Lou's obsessive attention to pattern details is what makes him brilliant at his work. His sensorium is so exquisitely attuned to them that, upon entering a room, he immediately notices the number of squares in a rug, their colors, the manner in which they are replicated. He sees, and hears, intricate patterns everywhere: in music, real and imagined; in cars lined up in a parking lot; in the fencing maneuvers his friends practice; in the stars overhead; and in the seemingly random movement of the pinwheel mobiles hanging in his office.

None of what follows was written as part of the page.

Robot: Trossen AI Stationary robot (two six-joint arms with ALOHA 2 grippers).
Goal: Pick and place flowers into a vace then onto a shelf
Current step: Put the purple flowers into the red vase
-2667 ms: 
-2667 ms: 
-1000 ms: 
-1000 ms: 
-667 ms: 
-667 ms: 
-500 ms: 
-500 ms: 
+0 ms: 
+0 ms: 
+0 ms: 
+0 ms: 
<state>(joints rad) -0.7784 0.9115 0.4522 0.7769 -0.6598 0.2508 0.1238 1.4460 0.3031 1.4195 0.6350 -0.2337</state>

Yet he has difficulty following group conversations and identifying the emotions behind a sarcastic remark, or understanding what might impel a "normal" friend to harm him. As Lou begins to research the possible side effects of Crenshaw's experiment, as well as its moral and ethical dimensions, he also begins to weigh what he stands to lose -- the intense friendships he has made with a group of amateur fencers; his relationship with Marjory, a young woman he is in love with; his autistic friends, who may very well become unknowable to him after medical intervention; most of all, the self-knowledge and confidence that he posseses.

"I glance around my apartment and think of my own reactions, my need for regularity, my fascination with repeating phenomena, with series and patterns," he reflects. "Everyone needs some regularity; everyone enjoys series and patterns to some degree. I have known that for years, but now I understand it better. We autistics are on one end of an arc of human behavior and preference, but we are connected."

In popular media, those with mental or behavioral disabilities are often portrayed as liminal beings, magical creatures whose disorderly lives redeem them or (even better) redeem us "real people." Think of the saintly savants in the films "Rain Man" and "Being There," the winsome lunatics of Phillipe de Broca's "King of Hearts," the martyred Randall McMurphy in Ken Kesey's One Flew Over the Cuckoo's Nest. Too often, such characters are cardboard pasteups who represent an author's or filmmaker's agenda, not real people tethered to jobs and families and daily routines.

Moon, the parent of an autistic teenager, very quietly explodes all those stereotypes: The disorder can be heart-wrenching, frightening, isolating, challenging for people born with the syndrome and those close to them. Lou is an extremely high-functioning autistic, but he makes his way very carefully through a confusing world that, despite his career and that nice gym, makes few concessions to him or his co-workers. That it is "important not to scare people" is something he has learned through experience and observation; but even under close scrutiny, ordinary human interaction baffles him. Unsure whether Marjory likes him, Lou notes that normal people "know when someone likes someone and how much. They do not have to wonder. It is like their other mind reading, knowing when someone is joking and when someone is serious, knowing when a word is used correctly and when it is used in a joking way."

The end of The Speed of Dark is not unexpected, but it is marvelous all the same, and exceptionally moving in its balance of loss and wonder. "The edge is what I have," Theodore Roethke wrote in his most famous poem, "In a Dark Time"; what Lou Arrendale gradually realizes, what he ultimately gambles on, is that the edge is not all he has. It is a measure of Elizabeth Moon's genius that she enables a reader to thoroughly experience the world through Lou's tangled but exhilarating neurology, and wonder what we "normal" people are missing when we don't acknowledge our connection to those who seem so different from us. A lot of novels promise to change the way a reader sees the world; The Speed of Dark actually does. *

Elizabeth Hand is the author of the forthcoming "Bibliomancy: Four Novellas" and "Mortal Love," a novel.